Biography and career 
Read was born in Winnebago, Minnesota. His one sister, Mary Jo, became a professor of geography at Eastern Illinois University. He earned a bachelor's degree from the University of Northern Iowa (called Iowa State Teachers College at the time) in 1925, a master's degree from the University of Iowa in 1926, and studied at the University of Oxford as a Rhodes Scholar from 1928 to 1931. He was a repeated contributor to American Speech by 1931. 

Read's 1934 article in American Speech, titled "An Obscenity Symbol", is a study of the word "fuck" from a sociological perspective. In 2014, Jesse Sheidlower, the president of the American Dialect Society, called it "the most important article" written about the term, noting that ironically, Read's 14-page essay avoided using the word directly, referring to it euphemistically instead.

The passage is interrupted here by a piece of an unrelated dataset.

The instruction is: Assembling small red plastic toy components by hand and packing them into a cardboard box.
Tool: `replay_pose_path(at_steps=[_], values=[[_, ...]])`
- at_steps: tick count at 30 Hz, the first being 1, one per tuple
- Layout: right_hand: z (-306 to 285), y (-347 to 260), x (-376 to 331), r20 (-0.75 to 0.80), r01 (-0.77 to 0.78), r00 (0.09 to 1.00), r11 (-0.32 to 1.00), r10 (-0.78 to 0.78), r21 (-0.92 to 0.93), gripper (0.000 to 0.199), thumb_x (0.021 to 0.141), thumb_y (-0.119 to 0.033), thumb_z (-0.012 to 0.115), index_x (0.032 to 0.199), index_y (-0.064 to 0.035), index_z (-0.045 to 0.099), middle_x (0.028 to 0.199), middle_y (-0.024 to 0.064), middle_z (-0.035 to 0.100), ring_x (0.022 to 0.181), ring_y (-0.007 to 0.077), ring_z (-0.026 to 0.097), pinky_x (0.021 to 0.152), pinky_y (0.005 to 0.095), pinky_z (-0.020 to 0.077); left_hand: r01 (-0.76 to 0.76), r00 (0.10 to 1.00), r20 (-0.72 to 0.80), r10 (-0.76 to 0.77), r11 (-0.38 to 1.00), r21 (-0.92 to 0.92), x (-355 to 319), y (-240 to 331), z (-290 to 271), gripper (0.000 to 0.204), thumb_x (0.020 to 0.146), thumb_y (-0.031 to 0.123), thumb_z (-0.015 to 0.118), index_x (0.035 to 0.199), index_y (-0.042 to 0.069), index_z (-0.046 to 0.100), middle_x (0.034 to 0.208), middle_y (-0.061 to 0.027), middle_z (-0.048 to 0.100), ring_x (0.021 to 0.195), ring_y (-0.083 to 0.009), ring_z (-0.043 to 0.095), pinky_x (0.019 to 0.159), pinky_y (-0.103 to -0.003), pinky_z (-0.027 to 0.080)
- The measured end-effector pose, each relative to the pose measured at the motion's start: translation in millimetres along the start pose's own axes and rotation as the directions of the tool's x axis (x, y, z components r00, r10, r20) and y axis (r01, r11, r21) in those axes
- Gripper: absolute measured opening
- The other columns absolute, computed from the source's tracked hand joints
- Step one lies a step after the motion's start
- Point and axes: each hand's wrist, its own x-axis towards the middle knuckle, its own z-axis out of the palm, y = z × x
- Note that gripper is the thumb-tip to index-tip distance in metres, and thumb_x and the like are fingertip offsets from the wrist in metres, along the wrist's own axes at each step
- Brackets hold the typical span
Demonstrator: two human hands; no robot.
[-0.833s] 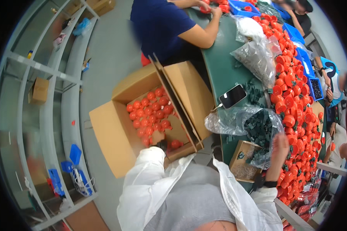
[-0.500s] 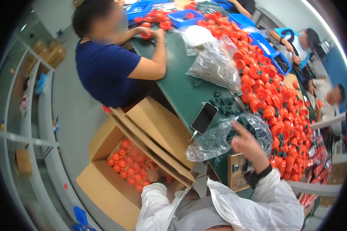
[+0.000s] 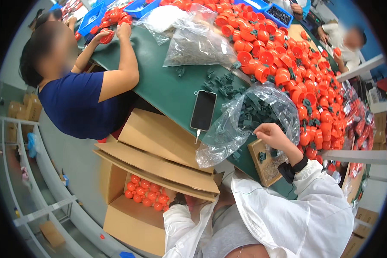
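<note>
My left hand [image 3: 171, 194] reaches into a cardboard box [image 3: 131, 221] among shiny red balls [image 3: 146, 192]. The box flap hides most of its fingers, so what it grips does not show. Over the near edge of a clear plastic bag [image 3: 217, 150] of dark green plastic clips [image 3: 256, 109], my right hand [image 3: 273, 136] has its fingers drawn together. Whatever it may hold is too small to make out. Just below that hand lies a shallow wooden tray [image 3: 257, 160] with a green clip and small metal bits in it.
A phone [image 3: 203, 111] on a cable lies on the green table [image 3: 155, 81]. Beyond are loose clips, a bag of grey parts [image 3: 198, 47] and a long heap of red cups [image 3: 284, 77]. One co-worker [image 3: 73, 101] sits at the left, another [image 3: 342, 41] at the far right.
My view has swung to the right. My right hand has changed from a stretched index finger to drawn-together fingers. My left hand has gone further under the flap.
</note>
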Motion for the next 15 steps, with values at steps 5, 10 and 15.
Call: replay_pose_path(at_steps=[5, 10, 15], values=[[3, 14, -46, 0.033, 0.016, 0.999, 0.985, -0.01, -0.172, 0.013, 0.075, -0.009, 0.057, 0.081, 0.0013, 0.062, 0.07, 0.0133, 0.062, 0.062, 0.0207, 0.06, 0.06, 0.0302, 0.047, 0.068, 0.994, -0.057, -0.095, 0.93, -0.362, -29, -21, -77, 0.062, 0.076, 0.038, 0.056, 0.128, 0.009, 0.037, 0.129, -0.0146, 0.041, 0.115, -0.0313, 0.043, 0.085, -0.044, 0.045], [3, 65, -81, -0.139, 0.014, 0.986, 0.885, -0.089, -0.466, 0.009, 0.075, -0.013, 0.057, 0.075, -0.0039, 0.059, 0.075, 0.0129, 0.057, 0.073, 0.0334, 0.057, 0.063, 0.0405, 0.0461, 0.069, 0.977, -0.028, -0.212, 0.434, -0.898, -102, 158, -98, 0.053, 0.079, 0.039, 0.046, 0.118, 0.002, 0.045, 0.117, -0.0136, 0.05, 0.106, -0.0283, 0.05, 0.083, -0.04, 0.047], [20, 49, -68, -0.246, 0.085, 0.946, 0.893, -0.211, -0.442, 0.008, 0.074, -0.012, 0.057, 0.078, -0.0058, 0.058, 0.079, 0.0118, 0.053, 0.072, 0.0318, 0.057, 0.063, 0.0414, 0.0456, 0.123, 0.984, 0.078, -0.159, 0.299, -0.946, -144, 245, -117, 0.044, 0.078, 0.027, 0.038, 0.113, 0.002, 0.048, 0.106, -0.0137, 0.057, 0.086, -0.0313, 0.058, 0.066, -0.042, 0.053]])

Classic American Graffiti 
Read's first extended work, Lexical Evidence from Folk Epigraphy in Western North America: A Glossarial Study of the Low Element in the English Vocabulary, was privately published at his own expense in Paris in 1935 since its description of bathroom graffiti was considered too racy for American publishers. Even then, the printing was limited to 75 copies and contained a disclaimer that it should be "restricted to students of linguistics, folk-lore, abnormal psychology and allied branches of social science." It was eventually published in the United States in 1977, under the title Classic American Graffiti, , by Reinhold Aman's Maledicta Press. The work was described as a classic "model study" of latrinalia that "deserves the attention of any serious student of American language" in a 1979 review, which noted that even then it remained hard to access and "excessively rare." It contains some of the earliest documentation in English of words used by the homosexual community, although Read never recorded the word "gay", implying that the term was not used to mean homosexual during this time period. The work also contained Read's concept of the inverted taboo, in which some people delight in vulgarity because of its illicit nature.

Etymological career 
From 1938 onwards, he worked intermittently on a dictionary of Britishisms, but was never able to complete it during his life. During World War II, he did his service with the Military Intelligence Division working on an American Military Definition Dictionary and Military Phrase Books. He was a chaired professor at Columbia University in New York City from 1945 until 1975. In 1948, H.L. Mencken wrote that Read ''probably knows more about early Americanisms than anyone else on earth.''

The origin of "OK", a common English phrase, had been considered one of the language's biggest etymological mysteries, with a number of competing theories. Read unveiled the actual origin of the word in a series of articles published in American Speech between 1963 and 1964. This achievement The Economist described as "the pinnacle of his career" to "envious fellow etymologists", but Read considered it just "an agreeable diversion from his main work." 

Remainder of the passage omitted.